Is this what the title character in the movie Constantine is referring to when he muses that cats are “half-in, half-out anyway”? Who knows.
I can think of 3 different personal situations in the past year have made me feel like I was considering a box with that fateful cat in it.
In the first situation, the only 2 plausible explanations I could think of are equally “impossible”. I came to realize that one of them is a bit more likely than the other, and I don’t really think about it much anymore, except when it comes up unexpectedly out of the blue.

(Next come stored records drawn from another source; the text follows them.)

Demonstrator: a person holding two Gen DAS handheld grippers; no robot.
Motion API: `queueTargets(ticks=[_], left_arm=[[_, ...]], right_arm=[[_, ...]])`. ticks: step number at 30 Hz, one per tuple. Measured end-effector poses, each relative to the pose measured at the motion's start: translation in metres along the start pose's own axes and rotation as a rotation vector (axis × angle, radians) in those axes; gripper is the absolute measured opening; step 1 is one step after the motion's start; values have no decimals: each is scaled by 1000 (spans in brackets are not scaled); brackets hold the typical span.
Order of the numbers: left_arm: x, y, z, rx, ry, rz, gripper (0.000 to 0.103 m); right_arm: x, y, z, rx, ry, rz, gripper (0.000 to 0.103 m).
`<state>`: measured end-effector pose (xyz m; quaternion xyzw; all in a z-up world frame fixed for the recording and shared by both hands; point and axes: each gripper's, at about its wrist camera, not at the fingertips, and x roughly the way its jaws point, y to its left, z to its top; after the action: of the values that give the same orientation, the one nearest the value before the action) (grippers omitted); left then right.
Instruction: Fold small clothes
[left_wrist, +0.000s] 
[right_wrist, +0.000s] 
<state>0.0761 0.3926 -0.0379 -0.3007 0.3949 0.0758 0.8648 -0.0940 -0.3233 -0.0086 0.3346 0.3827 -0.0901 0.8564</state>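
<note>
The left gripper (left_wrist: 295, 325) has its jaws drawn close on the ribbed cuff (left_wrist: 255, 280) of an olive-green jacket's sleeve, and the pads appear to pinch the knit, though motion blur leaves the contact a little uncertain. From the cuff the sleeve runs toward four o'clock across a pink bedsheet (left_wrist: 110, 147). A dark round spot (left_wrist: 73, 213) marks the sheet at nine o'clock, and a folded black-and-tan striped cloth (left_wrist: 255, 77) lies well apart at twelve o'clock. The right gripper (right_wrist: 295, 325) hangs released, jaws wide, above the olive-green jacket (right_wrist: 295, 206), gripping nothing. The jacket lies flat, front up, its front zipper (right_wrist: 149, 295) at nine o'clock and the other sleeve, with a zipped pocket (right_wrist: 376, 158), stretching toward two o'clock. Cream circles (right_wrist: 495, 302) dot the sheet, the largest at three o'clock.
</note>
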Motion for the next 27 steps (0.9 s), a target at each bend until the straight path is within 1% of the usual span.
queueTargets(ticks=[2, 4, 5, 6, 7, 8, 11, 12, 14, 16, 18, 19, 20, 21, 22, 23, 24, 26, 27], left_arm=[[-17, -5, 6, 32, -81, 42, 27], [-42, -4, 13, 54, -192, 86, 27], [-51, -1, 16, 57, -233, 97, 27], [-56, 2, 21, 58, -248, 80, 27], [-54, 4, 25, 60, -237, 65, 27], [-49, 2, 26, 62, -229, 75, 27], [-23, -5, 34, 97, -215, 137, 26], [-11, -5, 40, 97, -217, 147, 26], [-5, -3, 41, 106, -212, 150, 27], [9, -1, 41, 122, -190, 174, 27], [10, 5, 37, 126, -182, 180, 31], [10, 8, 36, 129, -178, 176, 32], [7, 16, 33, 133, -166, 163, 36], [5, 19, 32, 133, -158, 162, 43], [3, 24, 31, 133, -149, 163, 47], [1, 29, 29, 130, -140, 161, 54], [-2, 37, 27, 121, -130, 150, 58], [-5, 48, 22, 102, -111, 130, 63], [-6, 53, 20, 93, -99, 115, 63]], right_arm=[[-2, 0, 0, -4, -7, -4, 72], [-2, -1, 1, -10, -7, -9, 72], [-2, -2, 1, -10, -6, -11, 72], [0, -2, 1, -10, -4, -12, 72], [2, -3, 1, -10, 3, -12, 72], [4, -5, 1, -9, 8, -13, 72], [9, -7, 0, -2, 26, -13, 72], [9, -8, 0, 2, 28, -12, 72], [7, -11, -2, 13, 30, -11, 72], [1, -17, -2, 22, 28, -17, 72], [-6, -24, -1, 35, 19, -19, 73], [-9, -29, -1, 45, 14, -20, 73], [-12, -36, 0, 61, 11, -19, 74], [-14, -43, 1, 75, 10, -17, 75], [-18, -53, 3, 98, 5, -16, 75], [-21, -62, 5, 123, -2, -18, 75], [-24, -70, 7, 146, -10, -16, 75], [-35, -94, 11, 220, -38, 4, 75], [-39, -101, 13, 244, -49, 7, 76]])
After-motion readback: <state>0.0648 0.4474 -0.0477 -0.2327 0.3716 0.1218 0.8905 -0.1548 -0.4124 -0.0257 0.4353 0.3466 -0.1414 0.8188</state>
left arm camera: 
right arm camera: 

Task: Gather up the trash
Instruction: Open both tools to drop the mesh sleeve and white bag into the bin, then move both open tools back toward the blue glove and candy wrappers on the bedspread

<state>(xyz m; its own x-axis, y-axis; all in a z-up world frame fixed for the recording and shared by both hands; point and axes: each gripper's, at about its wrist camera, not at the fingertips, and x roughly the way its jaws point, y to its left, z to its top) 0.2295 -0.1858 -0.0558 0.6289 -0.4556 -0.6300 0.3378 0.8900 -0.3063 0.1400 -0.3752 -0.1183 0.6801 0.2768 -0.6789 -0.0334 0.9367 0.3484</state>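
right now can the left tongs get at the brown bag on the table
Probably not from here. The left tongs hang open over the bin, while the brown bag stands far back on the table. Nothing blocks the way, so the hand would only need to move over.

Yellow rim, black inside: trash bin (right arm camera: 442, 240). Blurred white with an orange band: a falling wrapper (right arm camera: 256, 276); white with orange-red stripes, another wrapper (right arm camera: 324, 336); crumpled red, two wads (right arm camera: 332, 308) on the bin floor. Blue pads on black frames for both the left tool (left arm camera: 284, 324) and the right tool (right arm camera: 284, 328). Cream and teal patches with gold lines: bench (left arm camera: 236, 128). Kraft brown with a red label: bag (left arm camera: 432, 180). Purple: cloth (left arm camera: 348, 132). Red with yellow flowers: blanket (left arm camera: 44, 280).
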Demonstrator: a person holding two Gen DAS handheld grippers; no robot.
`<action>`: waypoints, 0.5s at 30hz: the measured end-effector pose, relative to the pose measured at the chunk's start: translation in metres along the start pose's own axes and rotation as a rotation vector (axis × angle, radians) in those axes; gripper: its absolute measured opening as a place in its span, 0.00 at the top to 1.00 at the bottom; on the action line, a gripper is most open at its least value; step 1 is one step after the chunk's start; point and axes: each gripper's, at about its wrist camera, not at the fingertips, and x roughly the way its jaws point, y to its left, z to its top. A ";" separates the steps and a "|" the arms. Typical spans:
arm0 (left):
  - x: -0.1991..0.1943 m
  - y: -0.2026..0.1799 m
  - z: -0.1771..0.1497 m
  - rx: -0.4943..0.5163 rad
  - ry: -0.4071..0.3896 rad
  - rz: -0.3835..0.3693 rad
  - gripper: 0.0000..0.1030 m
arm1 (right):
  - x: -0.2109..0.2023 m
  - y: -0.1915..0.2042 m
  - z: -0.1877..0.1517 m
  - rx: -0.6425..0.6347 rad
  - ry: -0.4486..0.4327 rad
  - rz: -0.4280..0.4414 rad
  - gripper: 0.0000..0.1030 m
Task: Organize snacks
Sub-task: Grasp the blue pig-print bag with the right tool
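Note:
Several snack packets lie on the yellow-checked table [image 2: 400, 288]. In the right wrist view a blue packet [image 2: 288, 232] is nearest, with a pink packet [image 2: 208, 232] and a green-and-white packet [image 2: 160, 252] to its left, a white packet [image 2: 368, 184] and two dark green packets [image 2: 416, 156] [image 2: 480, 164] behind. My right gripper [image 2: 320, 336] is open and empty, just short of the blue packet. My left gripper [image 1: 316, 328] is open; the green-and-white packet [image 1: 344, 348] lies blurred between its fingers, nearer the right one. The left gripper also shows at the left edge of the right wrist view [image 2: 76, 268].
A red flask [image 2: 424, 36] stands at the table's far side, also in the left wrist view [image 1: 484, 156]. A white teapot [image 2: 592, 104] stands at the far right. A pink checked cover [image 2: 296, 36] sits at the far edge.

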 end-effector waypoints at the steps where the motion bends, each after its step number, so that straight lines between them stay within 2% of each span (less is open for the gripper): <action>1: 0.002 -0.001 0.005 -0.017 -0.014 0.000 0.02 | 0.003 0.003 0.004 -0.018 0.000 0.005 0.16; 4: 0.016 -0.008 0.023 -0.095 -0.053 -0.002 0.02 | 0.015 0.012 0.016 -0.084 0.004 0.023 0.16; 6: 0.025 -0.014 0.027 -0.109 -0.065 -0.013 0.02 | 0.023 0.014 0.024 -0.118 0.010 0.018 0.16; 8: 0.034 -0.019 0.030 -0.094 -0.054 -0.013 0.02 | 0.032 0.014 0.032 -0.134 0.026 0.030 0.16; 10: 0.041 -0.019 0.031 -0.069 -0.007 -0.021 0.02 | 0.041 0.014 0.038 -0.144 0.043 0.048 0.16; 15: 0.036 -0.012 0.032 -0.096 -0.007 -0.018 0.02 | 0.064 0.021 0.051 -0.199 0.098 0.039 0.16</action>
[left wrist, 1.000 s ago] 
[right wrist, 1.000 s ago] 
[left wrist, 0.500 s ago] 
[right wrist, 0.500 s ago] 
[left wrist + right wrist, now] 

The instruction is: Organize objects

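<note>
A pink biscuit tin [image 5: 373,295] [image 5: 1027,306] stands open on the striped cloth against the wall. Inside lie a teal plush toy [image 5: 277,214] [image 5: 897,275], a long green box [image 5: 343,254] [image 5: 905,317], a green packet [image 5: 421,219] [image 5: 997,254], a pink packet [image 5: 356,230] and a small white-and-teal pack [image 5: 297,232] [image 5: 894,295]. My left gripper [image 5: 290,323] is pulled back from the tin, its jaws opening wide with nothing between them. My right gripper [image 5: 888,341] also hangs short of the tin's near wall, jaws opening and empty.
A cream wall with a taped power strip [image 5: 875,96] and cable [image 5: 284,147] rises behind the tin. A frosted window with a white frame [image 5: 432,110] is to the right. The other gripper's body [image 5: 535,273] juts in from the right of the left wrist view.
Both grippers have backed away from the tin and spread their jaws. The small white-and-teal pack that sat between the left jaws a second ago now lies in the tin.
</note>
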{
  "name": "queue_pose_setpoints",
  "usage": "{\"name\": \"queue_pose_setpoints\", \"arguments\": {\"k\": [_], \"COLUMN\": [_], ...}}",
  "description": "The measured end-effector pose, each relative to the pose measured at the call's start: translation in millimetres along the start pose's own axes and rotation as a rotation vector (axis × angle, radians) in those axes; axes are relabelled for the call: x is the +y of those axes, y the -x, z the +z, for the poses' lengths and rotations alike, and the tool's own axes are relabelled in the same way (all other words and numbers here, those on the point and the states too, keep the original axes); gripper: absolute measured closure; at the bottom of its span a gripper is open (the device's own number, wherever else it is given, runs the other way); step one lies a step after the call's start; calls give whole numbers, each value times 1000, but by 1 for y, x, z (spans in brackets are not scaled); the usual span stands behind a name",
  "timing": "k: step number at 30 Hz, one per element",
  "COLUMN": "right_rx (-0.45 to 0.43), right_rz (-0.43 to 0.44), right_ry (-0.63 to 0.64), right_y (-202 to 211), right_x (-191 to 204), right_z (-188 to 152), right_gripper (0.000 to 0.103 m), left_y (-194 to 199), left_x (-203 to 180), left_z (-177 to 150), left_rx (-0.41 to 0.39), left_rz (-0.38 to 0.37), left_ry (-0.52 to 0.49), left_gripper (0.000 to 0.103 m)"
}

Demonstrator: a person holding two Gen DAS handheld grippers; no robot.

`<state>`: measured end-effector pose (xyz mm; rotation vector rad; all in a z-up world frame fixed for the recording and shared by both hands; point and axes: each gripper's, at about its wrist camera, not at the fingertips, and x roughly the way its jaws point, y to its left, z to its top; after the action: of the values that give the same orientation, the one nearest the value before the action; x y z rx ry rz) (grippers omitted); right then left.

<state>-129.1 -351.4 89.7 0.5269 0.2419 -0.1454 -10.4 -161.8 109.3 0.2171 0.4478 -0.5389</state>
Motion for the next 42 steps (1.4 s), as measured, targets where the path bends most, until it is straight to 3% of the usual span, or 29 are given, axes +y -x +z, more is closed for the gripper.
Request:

At first blush, my second situation seemed like a rehash of the first in that I thought I was looking at another pair of impossible conclusions. However, I’ve come to realize that one of the things I thought was impossible is actually more likely just evidence of a gap in my knowledge. Similar to the principle of Occam’s Razor (given two possibilities, the simplest one is probably correct), I will concede that the least bizarre one is probably correct in this case.
(I still wonder how he did that, though… and in both these first 2 situations I’m only guessing what is in the box; I’m still resistant to actually opening it.)
Lastly, someone asked a burning question which I really wanted to know the answer to, so much so that I realized it was better if I did not know. So I have been careful not to seek the answer. A bit like Shrödinger’s cat in reverse, knowing the truth would affect my behavior, and such distraction is probably not useful to anyone. Furthermore, it’s probably really none of my business. Like the character Martin Blank says about his cat in the movie Grosse Pointe Blank, “I respect its privacy.”
A natural inclination is to want to know everything, but sometimes it’s better to accept the beauty of not knowing the fates of the cats purring away in their boxes.